Consegue nel 2008 l’abilitazione all’esercizio della professione forense ed è iscritto all’Ordine degli Avvocati di Siracusa dal 2009.
Patrocinante innanzi alla Corte di Cassazione, svolge attività professionale presso il proprio studio legale con sedi in Augusta e Roma, occupandosi prevalentemente di diritto civile, tributario, del lavoro, ambientale e marittimo.
È avvocato fiduciario di diversi enti pubblici e aziende private, per i quali presta consulenza continuativa in materia di contenzioso, contrattualistica, gestione della compliance e responsabilità amministrativa ex D.Lgs. 231/2001.

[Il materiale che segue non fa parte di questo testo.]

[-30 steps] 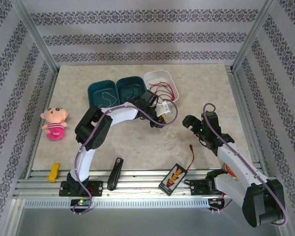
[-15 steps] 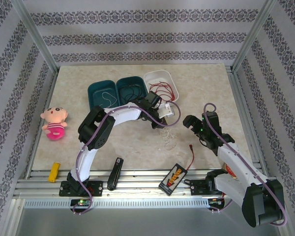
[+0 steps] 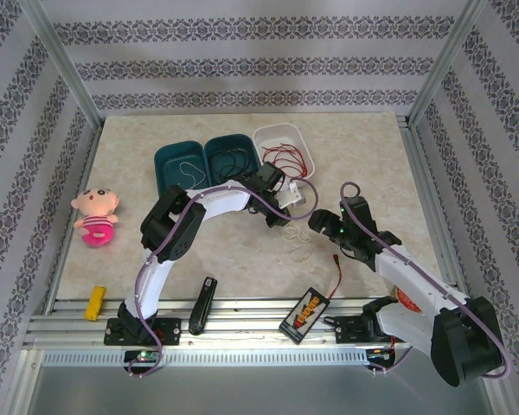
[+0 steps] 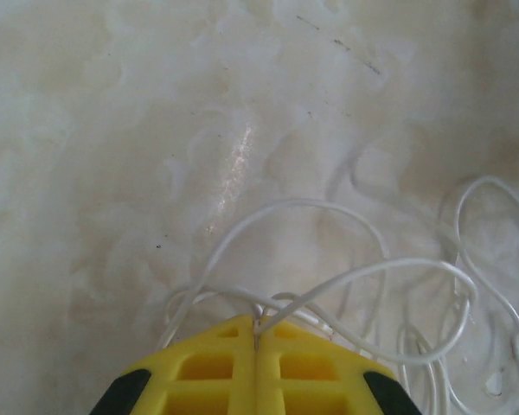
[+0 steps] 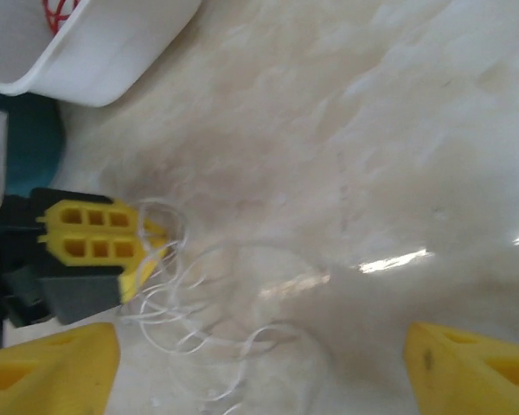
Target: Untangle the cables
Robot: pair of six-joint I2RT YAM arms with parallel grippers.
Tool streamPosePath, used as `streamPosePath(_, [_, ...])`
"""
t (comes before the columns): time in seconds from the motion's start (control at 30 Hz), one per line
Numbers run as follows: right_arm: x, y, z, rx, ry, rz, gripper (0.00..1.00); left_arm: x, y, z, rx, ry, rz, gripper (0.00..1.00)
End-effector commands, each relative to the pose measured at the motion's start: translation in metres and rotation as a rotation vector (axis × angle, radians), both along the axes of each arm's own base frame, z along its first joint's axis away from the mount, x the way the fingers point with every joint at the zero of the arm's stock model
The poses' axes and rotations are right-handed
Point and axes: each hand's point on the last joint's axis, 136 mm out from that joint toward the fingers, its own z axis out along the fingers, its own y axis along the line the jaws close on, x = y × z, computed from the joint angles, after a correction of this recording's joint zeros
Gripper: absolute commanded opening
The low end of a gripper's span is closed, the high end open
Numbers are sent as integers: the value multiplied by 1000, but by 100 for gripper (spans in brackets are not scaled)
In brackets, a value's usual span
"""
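L gripper [image 3: 285,212] sat over mid-table w/ jaws pinched fully together on a strand of the white cable [image 3: 296,249]. In the L wrist view the yellow fingertips [image 4: 169,359] met w/ no gap & the wire [image 4: 398,264] came straight out of the seam. Rest of that cable lay in loose loops on the marble tabletop [image 3: 372,147], on the near side of the L gripper. R gripper [image 3: 316,223] was just beside it to the right, fingers spread wide, nothing between them. Its wrist view showed the loops [image 5: 182,320] on the table below; couldn't tell if it touched them. Red cable [image 3: 287,160] lay coiled in the white tray [image 3: 277,131] at the back. Black cable [image 3: 233,162] lay in the teal bin [image 3: 229,138] next to it. A thin pale wire [image 3: 186,169] lay in the far-left teal bin [image 3: 160,164]. Pink doll [image 3: 95,216] sat at the L edge. Along the near edge were a yellow block [image 3: 93,303], a black bar [image 3: 203,304] & a black-and-yellow box [image 3: 304,311] w/ its short red lead [image 3: 337,272].
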Motion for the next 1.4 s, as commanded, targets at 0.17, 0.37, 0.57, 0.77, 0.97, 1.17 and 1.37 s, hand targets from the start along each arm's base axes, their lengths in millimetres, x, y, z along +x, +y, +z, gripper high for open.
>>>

Ha conseguito un Master di II livello in Diritto della Navigazione e dei Trasporti e un Master di I livello in Discipline economiche, statistiche e giuridiche, approfondendo le competenze in ambito economico-gestionale e nella regolazione dei trasporti.
Esperto in management della Pubblica Amministrazione, ha maturato una significativa esperienza nella consulenza a enti pubblici, società partecipate e amministrazioni locali, anche nell’ambito di partenariati pubblico-privati e progetti di sviluppo territoriale.
Dal 2009 al 2011 ha collaborato con il Ministero dell’Ambiente e della Tutela del Territorio e del Mare, presso l’Ufficio Affari Legali, occupandosi di problematiche giuridiche in materia ambientale, sicurezza e responsabilità d’impresa.
È inoltre membro della Camera Arbitrale Internazionale, dove ha svolto incarichi di arbitro e giudice in controversie di diritto commerciale e contrattuale.
Abilitato all’insegnamento, è docente di corsi di Diritto della Navigazione e partecipa a iniziative di formazione professionale e aziendale su tematiche di diritto ambientale, sicurezza nei luoghi di lavoro e sostenibilità.